> _PROBLEM TO WORK ON_: Output the full listing below exactly as it reads, and skip anything that is a picture.

*** STORED DATA Section Begins ***

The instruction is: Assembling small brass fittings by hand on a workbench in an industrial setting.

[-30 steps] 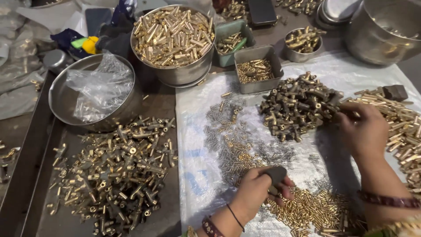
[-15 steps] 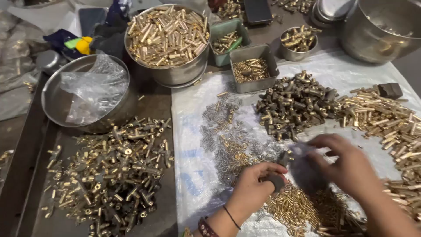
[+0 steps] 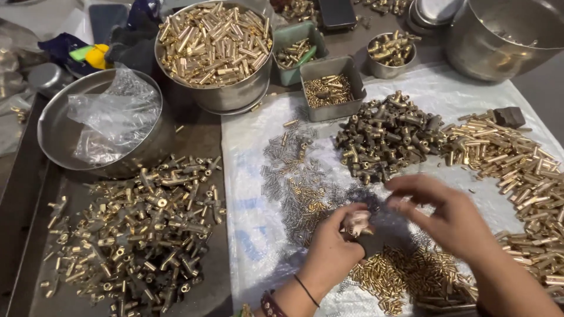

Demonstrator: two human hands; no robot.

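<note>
My left hand is curled around a small dark block held low over the white sheet, fingertips pinching at its top. My right hand hovers just to the right of it, fingers bent toward the left hand's fingertips; whether it holds a small part is blurred. Below both hands lies a heap of tiny brass pins. A pile of dark fittings sits beyond the hands, and long brass tubes spread out on the right.
A steel bowl of brass tubes stands at the back, beside a steel pan with a plastic bag. Assembled brass fittings cover the dark tray on the left. Small grey tins and a big steel pot stand behind.
My right hand has come from the brass tubes on the right across to the left hand. The left hand has stayed on the dark block.
</note>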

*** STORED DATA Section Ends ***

> _WRITTEN RESPONSE_:
The instruction is: Assembling small brass fittings by hand on a workbench in an industrial setting.

[-30 steps] 
[-15 steps] 
[+0 steps] 

Demonstrator: two human hands; no robot.

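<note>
My left hand is curled around a small dark block held low over the white sheet, fingertips pinching at its top. My right hand hovers just to the right of it, fingers bent toward the left hand's fingertips; whether it holds a small part is blurred. Below both hands lies a heap of tiny brass pins. A pile of dark fittings sits beyond the hands, and long brass tubes spread out on the right.
A steel bowl of brass tubes stands at the back, beside a steel pan with a plastic bag. Assembled brass fittings cover the dark tray on the left. Small grey tins and a big steel pot stand behind.
My right hand has come from the brass tubes on the right across to the left hand. The left hand has stayed on the dark block.
</note>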

The response has been given in full.